CARET GARRETT Tuckahoe, N. J.
> 1) By patrioteer TIME means to describe the professional patriot, the kind of refuge-seeking scoundrel who waves a red-white-&-blue handkerchief when he should be wiping his own nose.
2) TIME knows of no inventory of those who wish to see Harry Bridges deported.
3) TIME too thinks patriot is a fine word.--ED.
Abed with an Egg
Sirs:
Anent the New Zealand egg story [TIME, Feb. 13]. No marvel to readers is the fact that bedridden Harold Ryder "set" on a chicken egg and succeeded in hatching it. Any constantly warm location would have done the same for said egg. The marvel lies in the fact that Mr. Ryder, who probably weighs between 100 and 200 pounds, was able to lie abed with an egg for 25 days and nights and not so much as crack the shell.

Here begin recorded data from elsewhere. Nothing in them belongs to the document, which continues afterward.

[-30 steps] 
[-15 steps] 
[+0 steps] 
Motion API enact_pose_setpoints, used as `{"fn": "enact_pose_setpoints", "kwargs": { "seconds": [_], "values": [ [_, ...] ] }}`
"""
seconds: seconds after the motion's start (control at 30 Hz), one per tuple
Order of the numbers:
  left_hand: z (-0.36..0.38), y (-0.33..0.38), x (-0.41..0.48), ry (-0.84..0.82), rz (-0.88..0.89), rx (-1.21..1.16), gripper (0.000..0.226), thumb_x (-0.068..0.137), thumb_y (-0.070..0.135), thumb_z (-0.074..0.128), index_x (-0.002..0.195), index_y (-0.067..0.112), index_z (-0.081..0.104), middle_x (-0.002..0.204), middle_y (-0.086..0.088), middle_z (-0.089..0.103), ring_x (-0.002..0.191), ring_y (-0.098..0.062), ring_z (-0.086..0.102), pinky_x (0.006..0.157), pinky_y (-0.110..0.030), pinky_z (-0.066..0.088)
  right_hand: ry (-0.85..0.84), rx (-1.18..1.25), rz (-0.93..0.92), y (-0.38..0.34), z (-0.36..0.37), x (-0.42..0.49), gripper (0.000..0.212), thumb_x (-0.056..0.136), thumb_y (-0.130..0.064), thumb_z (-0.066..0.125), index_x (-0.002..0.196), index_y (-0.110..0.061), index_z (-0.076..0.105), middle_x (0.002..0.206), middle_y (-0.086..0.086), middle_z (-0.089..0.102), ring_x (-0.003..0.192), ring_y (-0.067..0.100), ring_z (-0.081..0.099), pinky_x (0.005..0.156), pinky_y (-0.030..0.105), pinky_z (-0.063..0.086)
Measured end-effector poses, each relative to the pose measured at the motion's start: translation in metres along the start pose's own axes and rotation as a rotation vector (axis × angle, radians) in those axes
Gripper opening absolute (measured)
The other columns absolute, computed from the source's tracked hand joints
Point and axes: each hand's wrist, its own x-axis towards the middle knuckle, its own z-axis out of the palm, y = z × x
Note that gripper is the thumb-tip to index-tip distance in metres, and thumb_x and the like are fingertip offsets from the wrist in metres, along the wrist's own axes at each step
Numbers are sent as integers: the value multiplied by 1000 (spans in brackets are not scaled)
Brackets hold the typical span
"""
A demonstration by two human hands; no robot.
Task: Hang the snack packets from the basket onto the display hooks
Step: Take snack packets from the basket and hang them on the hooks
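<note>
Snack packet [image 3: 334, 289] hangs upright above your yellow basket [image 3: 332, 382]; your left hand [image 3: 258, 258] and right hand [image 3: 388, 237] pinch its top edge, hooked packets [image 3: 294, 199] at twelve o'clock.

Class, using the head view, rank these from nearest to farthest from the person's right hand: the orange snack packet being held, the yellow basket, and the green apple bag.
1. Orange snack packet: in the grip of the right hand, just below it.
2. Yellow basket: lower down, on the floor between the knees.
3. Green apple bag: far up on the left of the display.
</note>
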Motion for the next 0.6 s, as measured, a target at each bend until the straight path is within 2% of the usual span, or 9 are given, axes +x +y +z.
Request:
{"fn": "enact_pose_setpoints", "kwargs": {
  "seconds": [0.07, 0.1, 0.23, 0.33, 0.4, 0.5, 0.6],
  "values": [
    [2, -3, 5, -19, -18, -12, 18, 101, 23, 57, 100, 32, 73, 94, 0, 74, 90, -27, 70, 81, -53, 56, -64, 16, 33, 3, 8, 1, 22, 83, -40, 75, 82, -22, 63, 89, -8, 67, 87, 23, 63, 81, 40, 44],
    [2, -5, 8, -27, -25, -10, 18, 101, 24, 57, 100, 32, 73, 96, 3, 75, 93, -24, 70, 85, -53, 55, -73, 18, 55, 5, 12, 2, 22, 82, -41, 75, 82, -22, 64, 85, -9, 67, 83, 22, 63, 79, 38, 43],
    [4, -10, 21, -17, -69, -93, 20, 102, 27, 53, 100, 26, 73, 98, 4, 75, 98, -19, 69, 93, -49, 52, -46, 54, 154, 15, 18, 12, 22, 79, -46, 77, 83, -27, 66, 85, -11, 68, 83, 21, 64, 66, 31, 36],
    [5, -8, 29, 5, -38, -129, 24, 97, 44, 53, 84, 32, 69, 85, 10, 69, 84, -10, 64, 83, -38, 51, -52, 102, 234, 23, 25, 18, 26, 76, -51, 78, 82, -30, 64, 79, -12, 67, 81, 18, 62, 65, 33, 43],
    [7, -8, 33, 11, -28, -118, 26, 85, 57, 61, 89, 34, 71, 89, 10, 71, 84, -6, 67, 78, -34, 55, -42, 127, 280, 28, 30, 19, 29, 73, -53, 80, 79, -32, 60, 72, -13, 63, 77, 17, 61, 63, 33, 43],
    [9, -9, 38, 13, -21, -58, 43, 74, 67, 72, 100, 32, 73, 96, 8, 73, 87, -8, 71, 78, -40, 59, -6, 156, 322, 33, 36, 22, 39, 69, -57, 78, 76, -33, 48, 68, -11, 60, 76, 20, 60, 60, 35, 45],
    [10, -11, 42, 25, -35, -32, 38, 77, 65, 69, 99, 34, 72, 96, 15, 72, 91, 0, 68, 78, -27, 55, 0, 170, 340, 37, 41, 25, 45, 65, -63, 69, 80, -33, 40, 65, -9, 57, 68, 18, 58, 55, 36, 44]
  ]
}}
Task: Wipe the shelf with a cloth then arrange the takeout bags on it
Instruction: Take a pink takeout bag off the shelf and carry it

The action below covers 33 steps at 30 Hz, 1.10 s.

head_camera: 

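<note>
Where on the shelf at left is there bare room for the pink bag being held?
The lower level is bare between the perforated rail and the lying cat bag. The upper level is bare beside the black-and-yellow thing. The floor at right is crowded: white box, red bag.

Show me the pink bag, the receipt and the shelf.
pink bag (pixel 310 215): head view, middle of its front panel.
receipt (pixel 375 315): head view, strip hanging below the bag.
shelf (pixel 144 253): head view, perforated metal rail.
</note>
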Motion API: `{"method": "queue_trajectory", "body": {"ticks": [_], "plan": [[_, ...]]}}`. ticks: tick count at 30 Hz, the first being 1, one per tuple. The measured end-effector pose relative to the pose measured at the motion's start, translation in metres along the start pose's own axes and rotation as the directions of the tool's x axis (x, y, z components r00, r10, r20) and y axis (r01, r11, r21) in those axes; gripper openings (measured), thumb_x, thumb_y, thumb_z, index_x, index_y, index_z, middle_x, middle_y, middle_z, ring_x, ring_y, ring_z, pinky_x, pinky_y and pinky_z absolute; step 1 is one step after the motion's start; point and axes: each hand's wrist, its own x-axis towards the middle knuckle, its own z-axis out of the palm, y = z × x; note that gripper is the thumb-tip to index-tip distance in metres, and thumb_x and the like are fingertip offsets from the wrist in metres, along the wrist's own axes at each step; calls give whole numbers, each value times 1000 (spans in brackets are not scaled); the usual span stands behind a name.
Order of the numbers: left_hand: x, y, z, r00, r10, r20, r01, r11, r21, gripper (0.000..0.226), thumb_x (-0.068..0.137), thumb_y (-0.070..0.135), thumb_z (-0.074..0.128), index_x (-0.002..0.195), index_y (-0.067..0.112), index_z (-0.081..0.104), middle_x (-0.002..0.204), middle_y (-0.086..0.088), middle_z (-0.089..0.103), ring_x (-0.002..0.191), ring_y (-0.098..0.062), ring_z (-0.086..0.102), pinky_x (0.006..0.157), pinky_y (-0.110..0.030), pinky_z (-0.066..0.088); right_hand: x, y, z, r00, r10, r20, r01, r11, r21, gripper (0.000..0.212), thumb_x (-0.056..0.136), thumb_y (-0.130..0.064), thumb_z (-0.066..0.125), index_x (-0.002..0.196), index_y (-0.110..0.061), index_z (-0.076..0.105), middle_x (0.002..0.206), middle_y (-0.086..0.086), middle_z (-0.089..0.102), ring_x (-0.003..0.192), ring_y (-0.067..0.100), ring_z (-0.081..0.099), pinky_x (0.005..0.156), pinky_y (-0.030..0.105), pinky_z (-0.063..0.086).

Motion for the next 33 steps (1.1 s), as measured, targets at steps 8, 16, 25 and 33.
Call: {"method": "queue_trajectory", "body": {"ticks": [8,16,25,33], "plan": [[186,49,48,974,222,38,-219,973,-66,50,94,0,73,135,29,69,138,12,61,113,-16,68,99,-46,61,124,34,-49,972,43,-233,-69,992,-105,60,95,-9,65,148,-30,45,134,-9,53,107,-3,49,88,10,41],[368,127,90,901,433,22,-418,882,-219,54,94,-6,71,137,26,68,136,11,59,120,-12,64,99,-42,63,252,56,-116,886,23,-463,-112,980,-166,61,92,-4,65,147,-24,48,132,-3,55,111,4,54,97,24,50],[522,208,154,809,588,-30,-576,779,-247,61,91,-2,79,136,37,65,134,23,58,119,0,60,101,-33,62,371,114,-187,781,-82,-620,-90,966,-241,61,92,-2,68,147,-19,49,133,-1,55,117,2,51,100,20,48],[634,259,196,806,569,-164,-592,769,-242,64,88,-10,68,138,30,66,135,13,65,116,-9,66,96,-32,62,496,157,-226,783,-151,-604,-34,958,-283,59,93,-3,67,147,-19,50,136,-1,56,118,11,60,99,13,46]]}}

What manner of man is he? How did he keep himself from tossing about in the throes of sleep and scrambling the egg ? To what does TIME attribute this astonishing muscular control? From all appearances it would seem that Mr. Ryder is better fitted to show the public "How to Sleep" than Robert Benchley.
EWELL SHIELDS Colorado Springs, Colo.
Kittens in the Oven
Sirs:
Regarding your reply to Michael Fanning about the "Irish Volcano" [TIME, Feb. 6, said: "Tom Mooney's grandparents emigrated to the U. S. from County Mayo, Ireland. If that makes their grandson a Russian, Stalin is a Dutchman."]
If a cat had kittens in the oven would that make them biscuits?
B. E. KONWALER, M.D. Pueblo, Colo.
Style Rococo
Sirs:
TIME, Feb. 20, p. 13:
"But he is exclusively responsible for none of these; the Chief of Naval Operations is also interested. And over both is the Secretary of the Navy. But he is exclusively responsible for none of these; the Chief of Naval Operations is also interested. And nominally over both is aging (76), ailing Secretary of the Navy Claude Augustus Swanson."
This is fine. Anybody could have said it once; it takes a poet to repeat (cf. Poe's Ulalume, Swinburne's A Match, and many others). I knew your mad prose pace would get you; that somebody would rebel. Congratulations on a more leisurely tempo! The "Curt" of "Curt, Clear, Complete" has been dealt a mortal blow. Enter now the style rococo and redundant.
Please do not cancel my subscription. Ignore Proverbs XVII, 9: "He that repeateth a matter separateth very friends."
CHARLES M. HUDSON, JR. Easton, Pa.
> Proverbs XVII, 10: "A reproof entereth more into a wise man than an hundred stripes into a fool."--ED.
*TIME said: "First-class entertainment, it will neither corrupt the morals of minors nor affront the intelligence of their seniors. But unfortunately, Gunga Din ... a symbol of Hollywood's current trend ... is as deplorable as it is enlightening ... a $2,000,000 rehash."--ED.